● WHAT YOU HAVE TO DO:
Copy all lines below that use the word "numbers".

===== INPUT RECORDS

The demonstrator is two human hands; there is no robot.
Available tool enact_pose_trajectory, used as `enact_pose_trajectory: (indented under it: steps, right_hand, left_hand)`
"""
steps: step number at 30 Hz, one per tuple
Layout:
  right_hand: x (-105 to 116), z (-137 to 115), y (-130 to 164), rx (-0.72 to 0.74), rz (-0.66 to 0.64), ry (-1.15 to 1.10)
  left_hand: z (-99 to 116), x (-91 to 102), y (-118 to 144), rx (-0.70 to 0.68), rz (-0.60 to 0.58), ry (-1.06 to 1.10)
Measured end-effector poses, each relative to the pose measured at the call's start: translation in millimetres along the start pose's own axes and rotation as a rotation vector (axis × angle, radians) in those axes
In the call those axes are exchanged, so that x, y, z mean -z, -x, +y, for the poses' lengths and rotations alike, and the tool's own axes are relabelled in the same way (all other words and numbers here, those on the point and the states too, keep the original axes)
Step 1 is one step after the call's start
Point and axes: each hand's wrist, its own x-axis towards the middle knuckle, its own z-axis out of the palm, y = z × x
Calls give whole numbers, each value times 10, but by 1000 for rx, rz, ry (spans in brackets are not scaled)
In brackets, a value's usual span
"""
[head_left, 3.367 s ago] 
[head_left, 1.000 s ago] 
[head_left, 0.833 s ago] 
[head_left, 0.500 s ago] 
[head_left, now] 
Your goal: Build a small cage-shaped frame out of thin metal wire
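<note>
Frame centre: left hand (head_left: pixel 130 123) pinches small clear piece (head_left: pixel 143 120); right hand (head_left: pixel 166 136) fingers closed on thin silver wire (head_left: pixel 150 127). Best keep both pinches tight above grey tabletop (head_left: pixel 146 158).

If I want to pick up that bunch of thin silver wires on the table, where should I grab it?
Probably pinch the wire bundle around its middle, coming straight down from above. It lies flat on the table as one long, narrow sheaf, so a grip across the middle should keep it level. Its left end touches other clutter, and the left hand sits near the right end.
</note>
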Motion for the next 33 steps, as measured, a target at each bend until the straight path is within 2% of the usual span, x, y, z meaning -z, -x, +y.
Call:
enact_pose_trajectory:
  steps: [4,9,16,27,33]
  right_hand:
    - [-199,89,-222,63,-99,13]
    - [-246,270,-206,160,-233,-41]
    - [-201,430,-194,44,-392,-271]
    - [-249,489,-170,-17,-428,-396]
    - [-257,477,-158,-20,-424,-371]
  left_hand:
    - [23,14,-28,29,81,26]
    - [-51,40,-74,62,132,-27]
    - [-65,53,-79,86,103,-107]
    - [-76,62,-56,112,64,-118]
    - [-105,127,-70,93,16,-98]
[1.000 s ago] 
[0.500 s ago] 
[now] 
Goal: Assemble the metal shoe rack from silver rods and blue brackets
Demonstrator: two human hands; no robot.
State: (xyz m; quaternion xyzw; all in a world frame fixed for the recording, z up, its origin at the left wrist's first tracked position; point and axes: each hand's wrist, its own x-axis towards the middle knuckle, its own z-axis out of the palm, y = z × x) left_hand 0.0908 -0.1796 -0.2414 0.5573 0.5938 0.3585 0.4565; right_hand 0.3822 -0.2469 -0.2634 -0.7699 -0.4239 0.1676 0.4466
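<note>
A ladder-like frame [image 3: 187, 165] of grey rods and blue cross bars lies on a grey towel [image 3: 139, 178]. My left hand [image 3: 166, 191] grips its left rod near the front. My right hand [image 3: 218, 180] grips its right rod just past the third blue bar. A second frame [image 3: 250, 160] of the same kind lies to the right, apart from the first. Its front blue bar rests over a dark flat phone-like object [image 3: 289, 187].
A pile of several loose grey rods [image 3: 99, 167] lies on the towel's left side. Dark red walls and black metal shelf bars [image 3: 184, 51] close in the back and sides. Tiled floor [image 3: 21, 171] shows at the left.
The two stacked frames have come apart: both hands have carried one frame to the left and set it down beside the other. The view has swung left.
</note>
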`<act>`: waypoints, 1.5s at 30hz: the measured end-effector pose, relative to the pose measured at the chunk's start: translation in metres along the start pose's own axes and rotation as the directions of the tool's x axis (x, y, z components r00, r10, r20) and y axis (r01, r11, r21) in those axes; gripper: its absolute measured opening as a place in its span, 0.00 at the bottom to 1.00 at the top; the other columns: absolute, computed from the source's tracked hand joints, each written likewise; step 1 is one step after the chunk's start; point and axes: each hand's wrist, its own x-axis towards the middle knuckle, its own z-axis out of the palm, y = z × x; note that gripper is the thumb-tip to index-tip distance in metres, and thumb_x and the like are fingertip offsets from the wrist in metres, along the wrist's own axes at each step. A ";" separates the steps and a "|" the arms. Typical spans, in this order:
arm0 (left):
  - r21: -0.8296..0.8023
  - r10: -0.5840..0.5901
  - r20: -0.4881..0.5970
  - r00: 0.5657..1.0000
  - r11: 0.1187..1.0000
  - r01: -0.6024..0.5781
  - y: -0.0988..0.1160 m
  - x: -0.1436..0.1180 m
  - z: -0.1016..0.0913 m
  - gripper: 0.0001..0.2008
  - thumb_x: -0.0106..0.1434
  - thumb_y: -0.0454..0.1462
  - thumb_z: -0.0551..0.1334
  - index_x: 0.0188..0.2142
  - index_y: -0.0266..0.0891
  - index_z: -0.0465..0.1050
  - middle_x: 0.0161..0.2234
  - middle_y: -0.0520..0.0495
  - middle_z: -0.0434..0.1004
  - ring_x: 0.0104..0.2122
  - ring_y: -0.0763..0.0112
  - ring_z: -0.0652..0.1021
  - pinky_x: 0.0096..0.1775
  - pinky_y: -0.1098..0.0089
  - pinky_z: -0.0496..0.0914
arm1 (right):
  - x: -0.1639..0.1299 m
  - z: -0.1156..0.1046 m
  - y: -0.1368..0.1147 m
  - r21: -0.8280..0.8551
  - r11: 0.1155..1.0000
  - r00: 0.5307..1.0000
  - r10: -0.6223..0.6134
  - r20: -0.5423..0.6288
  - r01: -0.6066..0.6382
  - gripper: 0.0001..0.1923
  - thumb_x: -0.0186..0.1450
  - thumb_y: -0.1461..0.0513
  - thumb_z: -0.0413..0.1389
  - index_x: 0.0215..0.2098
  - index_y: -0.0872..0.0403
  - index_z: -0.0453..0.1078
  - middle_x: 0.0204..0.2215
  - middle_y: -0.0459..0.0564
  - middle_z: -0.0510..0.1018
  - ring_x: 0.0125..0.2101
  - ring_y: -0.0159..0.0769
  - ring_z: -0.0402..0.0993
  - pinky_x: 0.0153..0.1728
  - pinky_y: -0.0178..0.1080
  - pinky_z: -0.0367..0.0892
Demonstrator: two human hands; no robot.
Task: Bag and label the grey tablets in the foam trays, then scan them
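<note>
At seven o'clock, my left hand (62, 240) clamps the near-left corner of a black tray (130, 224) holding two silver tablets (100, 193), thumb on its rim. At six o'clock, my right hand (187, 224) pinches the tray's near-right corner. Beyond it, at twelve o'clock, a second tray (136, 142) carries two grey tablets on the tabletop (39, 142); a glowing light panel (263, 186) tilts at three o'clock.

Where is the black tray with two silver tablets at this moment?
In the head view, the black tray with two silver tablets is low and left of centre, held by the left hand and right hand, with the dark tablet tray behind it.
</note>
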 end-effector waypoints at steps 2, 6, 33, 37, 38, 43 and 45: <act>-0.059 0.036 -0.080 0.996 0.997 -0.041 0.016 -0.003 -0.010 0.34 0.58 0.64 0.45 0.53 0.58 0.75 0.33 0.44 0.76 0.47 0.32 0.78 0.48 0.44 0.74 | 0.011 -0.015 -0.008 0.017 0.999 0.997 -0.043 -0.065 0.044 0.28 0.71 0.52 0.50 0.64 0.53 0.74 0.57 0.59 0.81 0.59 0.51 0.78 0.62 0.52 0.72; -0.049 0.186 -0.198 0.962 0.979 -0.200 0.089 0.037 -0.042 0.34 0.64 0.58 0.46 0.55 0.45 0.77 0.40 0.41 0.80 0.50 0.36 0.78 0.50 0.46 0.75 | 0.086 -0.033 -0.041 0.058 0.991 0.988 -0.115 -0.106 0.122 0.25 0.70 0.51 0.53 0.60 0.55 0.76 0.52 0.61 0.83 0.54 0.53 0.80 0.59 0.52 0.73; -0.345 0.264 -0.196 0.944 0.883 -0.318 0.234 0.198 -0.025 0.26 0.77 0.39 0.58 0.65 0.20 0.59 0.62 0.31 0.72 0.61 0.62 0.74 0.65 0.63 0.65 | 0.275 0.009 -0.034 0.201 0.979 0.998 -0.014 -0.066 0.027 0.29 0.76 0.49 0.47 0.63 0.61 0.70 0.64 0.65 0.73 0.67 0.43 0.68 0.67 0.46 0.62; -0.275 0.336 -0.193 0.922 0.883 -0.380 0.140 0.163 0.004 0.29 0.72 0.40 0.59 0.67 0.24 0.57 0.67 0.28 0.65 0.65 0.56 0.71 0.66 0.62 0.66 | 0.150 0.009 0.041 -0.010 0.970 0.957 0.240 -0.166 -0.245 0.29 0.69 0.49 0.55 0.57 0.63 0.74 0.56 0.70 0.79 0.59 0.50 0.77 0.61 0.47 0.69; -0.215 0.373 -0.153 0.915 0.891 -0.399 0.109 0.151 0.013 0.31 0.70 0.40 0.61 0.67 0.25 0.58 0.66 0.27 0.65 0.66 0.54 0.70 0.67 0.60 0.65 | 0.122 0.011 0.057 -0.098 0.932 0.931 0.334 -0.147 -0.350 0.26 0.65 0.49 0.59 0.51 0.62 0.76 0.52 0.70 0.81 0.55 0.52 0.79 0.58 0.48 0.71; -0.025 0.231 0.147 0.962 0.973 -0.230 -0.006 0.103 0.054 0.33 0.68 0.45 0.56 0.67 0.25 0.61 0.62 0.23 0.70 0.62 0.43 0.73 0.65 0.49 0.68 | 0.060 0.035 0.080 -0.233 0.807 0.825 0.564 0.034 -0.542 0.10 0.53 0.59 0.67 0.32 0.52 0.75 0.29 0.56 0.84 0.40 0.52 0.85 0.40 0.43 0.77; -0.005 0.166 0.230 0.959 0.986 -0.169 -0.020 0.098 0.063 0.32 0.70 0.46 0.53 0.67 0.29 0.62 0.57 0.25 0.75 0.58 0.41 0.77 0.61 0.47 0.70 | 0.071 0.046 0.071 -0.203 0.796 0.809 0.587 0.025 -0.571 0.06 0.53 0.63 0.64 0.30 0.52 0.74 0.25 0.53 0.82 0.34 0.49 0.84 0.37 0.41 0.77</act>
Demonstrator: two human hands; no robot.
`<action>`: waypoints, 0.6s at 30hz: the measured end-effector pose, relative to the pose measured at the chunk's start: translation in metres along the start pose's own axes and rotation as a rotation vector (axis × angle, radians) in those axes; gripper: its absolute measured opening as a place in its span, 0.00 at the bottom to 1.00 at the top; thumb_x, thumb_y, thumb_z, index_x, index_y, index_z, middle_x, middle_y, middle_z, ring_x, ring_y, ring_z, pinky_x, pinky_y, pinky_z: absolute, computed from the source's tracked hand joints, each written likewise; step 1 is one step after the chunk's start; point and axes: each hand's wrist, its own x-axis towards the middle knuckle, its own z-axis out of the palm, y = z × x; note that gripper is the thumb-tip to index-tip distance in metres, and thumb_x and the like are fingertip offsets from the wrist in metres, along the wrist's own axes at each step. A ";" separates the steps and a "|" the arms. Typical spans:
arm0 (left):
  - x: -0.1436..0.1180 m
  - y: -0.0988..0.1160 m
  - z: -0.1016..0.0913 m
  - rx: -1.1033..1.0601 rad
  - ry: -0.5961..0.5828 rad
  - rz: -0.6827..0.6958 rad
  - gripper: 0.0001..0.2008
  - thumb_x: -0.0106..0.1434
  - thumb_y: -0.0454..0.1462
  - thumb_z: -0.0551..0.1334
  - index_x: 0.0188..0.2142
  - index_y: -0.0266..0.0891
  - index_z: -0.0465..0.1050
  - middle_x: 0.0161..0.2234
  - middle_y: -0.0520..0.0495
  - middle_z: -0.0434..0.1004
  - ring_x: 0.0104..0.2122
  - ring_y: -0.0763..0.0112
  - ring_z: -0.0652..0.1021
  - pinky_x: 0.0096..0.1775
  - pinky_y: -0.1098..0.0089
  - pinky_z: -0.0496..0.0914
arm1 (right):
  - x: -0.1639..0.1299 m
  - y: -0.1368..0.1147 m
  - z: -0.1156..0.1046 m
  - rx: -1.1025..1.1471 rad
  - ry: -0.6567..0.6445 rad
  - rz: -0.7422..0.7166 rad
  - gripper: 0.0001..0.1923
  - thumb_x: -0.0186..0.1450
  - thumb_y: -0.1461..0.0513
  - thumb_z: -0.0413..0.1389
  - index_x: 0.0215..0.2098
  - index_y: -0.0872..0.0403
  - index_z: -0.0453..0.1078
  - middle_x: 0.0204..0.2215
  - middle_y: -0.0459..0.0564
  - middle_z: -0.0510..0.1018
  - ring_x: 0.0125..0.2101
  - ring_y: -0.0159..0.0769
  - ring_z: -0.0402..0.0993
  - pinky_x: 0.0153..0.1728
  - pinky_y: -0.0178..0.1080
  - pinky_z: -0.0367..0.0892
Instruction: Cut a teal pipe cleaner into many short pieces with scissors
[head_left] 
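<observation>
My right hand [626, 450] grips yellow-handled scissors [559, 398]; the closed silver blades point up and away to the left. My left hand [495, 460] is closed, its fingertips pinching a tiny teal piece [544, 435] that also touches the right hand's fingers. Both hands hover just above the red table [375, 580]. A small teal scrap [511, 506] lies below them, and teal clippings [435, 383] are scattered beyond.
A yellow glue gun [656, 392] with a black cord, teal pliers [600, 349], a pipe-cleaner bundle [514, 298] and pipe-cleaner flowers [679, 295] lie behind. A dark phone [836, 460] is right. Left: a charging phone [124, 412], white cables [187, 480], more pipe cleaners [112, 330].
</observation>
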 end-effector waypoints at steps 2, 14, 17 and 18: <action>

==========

● WRITTEN ANSWER:
In the call those axes are exchanged, so that x, y, z mean -z, -x, +y, for the poses' lengths and rotations alike, and the tool's own axes are relabelled in the same way (all other words and numbers here, those on the point and the states too, keep the original axes)
Calls give whole numbers, each value times 10, but by 1000 for rx, rz, ry (spans in brackets are not scaled)

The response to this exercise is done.